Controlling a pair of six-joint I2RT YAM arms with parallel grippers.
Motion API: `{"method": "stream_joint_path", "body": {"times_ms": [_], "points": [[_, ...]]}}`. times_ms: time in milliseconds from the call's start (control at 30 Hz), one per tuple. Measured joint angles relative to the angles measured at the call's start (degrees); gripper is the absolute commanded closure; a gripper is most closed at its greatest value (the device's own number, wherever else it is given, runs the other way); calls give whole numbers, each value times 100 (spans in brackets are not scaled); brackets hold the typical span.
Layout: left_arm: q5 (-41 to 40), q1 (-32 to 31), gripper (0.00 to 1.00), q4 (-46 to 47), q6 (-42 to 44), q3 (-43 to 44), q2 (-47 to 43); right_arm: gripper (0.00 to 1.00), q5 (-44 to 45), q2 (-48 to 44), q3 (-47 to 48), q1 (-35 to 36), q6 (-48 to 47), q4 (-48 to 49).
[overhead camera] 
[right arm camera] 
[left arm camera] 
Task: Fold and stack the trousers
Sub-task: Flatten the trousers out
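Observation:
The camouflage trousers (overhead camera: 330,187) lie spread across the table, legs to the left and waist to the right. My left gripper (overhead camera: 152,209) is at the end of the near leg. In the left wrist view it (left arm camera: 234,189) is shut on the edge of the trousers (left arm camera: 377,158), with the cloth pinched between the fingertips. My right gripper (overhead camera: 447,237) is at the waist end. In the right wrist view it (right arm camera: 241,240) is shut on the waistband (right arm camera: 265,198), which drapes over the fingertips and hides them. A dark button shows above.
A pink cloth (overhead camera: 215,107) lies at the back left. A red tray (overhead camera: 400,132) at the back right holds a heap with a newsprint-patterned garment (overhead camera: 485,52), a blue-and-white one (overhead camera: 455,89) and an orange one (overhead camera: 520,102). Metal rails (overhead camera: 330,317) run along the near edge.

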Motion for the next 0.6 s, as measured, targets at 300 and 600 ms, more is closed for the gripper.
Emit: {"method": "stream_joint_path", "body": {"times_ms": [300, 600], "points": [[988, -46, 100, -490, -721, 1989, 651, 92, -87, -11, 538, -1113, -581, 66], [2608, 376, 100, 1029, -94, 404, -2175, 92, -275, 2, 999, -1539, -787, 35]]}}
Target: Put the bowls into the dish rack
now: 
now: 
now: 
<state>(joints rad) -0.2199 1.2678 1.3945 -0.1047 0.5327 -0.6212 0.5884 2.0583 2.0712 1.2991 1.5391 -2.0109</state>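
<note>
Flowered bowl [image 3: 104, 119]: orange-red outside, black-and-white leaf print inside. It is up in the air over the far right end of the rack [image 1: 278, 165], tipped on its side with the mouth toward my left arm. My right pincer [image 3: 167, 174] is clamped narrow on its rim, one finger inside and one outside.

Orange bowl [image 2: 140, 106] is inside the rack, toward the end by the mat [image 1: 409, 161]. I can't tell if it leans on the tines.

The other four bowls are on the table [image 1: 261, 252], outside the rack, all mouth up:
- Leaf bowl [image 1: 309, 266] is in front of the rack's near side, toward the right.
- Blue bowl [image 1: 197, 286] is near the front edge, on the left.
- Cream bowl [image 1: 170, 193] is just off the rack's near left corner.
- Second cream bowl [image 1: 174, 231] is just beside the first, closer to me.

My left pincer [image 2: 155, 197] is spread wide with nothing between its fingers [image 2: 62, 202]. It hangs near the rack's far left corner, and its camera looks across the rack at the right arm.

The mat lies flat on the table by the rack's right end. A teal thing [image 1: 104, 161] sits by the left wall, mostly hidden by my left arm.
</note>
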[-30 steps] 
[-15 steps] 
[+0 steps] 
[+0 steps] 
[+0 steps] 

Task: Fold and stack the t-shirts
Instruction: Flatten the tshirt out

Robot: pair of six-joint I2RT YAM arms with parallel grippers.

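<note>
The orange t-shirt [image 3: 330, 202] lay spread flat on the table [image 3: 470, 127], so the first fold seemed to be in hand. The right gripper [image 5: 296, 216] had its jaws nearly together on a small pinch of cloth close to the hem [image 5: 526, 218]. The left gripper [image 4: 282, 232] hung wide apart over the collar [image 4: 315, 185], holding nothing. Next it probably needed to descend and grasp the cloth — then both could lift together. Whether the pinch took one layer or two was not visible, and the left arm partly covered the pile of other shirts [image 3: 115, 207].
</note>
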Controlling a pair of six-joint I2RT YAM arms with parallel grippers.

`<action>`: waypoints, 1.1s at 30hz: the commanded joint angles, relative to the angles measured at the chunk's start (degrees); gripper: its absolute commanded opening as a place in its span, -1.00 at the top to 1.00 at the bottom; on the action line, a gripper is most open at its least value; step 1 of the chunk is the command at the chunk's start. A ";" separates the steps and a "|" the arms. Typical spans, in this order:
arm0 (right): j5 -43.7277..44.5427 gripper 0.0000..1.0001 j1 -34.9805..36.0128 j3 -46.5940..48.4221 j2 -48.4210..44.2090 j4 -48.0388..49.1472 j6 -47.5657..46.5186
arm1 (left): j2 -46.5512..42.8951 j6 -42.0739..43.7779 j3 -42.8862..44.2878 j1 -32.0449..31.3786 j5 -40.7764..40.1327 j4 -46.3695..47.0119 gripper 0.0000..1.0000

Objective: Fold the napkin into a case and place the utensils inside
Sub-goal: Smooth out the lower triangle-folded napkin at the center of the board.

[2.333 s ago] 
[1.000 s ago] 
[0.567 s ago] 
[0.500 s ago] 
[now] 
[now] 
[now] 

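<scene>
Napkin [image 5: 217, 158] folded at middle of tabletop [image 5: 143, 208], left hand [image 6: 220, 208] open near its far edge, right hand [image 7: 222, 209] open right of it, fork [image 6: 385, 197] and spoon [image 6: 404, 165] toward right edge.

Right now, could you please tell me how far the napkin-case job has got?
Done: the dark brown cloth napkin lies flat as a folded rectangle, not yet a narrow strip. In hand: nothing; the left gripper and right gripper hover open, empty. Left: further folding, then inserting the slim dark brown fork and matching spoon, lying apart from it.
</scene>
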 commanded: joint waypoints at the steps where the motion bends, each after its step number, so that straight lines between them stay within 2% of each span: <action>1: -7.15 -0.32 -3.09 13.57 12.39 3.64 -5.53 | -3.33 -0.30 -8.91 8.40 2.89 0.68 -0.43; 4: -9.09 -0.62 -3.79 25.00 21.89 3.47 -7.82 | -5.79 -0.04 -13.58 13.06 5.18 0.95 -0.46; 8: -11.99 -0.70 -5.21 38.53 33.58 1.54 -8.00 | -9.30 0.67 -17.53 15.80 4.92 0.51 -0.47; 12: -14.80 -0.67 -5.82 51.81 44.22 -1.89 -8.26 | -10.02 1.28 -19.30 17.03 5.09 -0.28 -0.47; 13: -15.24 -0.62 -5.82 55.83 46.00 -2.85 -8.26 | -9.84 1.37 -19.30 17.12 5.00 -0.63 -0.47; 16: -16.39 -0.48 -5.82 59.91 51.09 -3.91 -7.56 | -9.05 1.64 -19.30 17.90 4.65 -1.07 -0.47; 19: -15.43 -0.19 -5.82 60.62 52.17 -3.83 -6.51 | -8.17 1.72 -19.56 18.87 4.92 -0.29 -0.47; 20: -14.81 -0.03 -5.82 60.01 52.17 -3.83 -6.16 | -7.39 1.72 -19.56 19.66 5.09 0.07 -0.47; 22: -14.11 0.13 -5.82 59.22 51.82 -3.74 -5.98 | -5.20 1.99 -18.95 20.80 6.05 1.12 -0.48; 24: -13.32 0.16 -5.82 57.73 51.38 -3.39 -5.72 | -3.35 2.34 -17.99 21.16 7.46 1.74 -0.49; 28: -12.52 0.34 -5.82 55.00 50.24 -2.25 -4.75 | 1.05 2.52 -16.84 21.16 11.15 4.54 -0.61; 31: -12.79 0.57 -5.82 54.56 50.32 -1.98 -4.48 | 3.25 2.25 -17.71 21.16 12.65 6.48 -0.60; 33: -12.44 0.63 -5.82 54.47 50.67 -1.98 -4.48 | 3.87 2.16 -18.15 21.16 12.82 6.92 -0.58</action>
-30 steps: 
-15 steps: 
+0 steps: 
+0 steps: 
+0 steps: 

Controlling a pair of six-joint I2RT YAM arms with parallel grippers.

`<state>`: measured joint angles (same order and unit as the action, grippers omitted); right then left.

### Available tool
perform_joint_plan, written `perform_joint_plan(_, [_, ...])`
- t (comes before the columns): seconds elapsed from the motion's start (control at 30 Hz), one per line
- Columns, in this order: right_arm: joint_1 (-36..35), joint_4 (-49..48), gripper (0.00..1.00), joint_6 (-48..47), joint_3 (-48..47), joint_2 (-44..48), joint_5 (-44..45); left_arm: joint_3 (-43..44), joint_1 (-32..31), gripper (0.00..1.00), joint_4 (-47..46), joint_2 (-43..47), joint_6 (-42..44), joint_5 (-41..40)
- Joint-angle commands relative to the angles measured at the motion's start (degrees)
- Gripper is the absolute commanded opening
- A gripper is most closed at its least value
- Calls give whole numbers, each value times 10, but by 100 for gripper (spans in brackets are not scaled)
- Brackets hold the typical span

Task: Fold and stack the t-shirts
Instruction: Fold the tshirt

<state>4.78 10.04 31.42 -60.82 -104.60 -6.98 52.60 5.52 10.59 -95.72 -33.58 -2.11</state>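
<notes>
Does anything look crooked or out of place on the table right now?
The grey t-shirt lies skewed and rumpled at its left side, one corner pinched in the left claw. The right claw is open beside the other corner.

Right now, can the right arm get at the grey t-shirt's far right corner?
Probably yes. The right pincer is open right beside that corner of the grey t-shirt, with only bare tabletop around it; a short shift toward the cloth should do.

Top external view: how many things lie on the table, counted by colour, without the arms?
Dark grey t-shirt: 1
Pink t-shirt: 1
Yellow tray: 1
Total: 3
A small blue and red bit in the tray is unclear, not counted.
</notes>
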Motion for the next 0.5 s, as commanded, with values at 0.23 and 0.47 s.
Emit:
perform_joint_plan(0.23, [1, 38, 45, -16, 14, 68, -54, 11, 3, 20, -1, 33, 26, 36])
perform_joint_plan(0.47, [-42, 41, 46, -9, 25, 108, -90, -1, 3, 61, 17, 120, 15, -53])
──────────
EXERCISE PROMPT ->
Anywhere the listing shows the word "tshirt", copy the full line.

PROBLEM SOLUTION ->
Instruction: Flatten the tshirt out
Instruction: Fold the tshirt

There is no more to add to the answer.